# Task item
Each line of the data below that holds the word "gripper" is to be reported in full.

# Supplied data
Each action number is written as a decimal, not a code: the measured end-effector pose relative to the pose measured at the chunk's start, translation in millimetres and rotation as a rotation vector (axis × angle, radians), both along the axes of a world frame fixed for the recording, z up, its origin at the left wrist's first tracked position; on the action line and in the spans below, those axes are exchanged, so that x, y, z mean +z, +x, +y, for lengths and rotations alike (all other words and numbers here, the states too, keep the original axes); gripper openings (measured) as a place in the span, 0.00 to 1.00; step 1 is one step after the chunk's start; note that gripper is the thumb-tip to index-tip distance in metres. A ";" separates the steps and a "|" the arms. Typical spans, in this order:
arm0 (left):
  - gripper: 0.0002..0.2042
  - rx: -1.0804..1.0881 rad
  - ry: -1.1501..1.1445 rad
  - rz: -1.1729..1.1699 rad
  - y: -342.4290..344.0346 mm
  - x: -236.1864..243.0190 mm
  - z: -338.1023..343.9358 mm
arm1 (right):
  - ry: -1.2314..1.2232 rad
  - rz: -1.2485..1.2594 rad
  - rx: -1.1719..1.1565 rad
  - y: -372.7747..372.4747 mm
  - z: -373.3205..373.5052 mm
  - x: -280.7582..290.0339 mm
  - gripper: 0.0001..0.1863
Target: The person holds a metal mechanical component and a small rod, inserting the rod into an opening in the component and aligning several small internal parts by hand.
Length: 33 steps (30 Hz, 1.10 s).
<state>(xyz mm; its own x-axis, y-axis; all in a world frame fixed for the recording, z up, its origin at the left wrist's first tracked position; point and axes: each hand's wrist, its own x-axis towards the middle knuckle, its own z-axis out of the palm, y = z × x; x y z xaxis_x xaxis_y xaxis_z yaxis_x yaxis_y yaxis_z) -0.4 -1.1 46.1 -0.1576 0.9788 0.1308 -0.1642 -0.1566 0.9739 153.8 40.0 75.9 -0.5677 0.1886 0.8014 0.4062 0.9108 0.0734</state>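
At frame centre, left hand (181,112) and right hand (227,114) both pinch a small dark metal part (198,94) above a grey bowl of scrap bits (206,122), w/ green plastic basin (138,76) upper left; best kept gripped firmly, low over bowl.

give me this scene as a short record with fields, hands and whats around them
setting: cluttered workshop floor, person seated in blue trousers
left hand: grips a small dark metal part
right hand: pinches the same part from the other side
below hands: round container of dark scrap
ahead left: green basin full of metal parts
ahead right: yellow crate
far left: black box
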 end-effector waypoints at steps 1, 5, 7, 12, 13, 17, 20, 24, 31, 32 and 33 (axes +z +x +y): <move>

# Result of this exercise
Each action number is written as a decimal, not a code: the measured end-effector pose relative to the pose measured at the chunk's start, translation in millimetres and rotation as a rotation vector (axis × angle, radians), both along the axes of a world frame fixed for the recording, z up, its origin at the left wrist's first tracked position; on the action line and in the spans below, those axes are exchanged, so that x, y, z mean +z, +x, +y, for lengths and rotations alike (all other words and numbers here, the states too, keep the original axes); gripper openings (measured) as a place in the span, 0.00 to 1.00; step 1 is one step after the chunk's start; note that gripper is the thumb-tip to index-tip distance in metres. A ";" separates the steps and a "|" the arms. Typical spans, in this order:
  - gripper: 0.0002..0.2042
  - gripper: 0.0001..0.1863

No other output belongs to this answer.